Из-за раздумий о собственной никчемности, я не сразу осознала, что ладонь Миши гладит мою коленку, а вторая рука поднимает вверх футболку, оголяя мои бедра.
– Что ты делаешь?! – перехватываю его руку.
– А что я делаю?
– Гладишь мои ноги. Лапаешь. Разглядываешь.
– Не глажу и не лапаю, а ощупываю. Не разглядываю, а смотрю. Коленки ты знатно отбила. Встань, посмотрю бедро.

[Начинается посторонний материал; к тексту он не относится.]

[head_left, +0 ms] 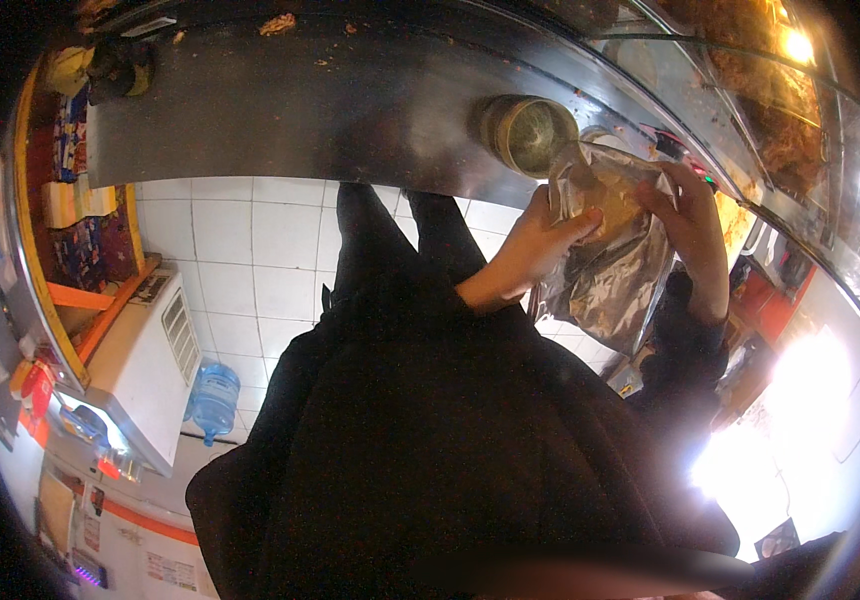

– Не надо мне ничего смотреть.
– Маш, ты меня не привлекаешь как женщина. Так что выдохни.
Мне бы радоваться надо, никаких поползновений на мой счет не будет. Но почему же так обидно? Снова!
– Я сейчас постараюсь какую-нибудь мазь найти. Если не найду, утром йодовую сетку сделаю.
– Что сделаешь?
Вместо ответа Медведев лишь махнул рукой и вышел из коморки. Вернулся через несколько минут с мазью в руке. Небрежно кинул ее мне в руки, буркнув «мажь», сам же принялся копаться в шкафу.
– Есть хочешь?
Есть хотелось неимоверно, но, во-первых, уже очень поздно, во-вторых, не хотелось больше ничего принимать от этого человека. Да, стоит признать, что его последние слова меня задели особенно сильно.
– Спасибо, я не голодна.
– Застилай наволочку, – кидает мне в руки подушку.
Сам же принимается расстилать диван. Стою как вкопанная, понимая, что подушки две. Он что собрался здесь тоже спать?
– Мы будем спать вместе?
– Придется.
– А ты не уступишь мне место? Как джентльмен? Ты же можешь поспать на полу.
– Я что похож на дебила? – невозмутимо бросает Миша.
– Честно говоря, я никогда в жизни не видела людей с такой патологией, только по справочникам. Поэтому мне сложно судить. Но думаю, ты на него не похож.
Выражение лица у Медведева, мягко говоря, странное. Совершенно не могу уловить эмоции на лице этого мужчины.
– Это был риторический вопрос. Я устал и буду спать на диване. А если ты здесь спать не хочешь, я постелю тебе на коврике в прихожей.
– Ну, вместе, так вместе, – пожимаю плечами, рассматривая в руке наволочку.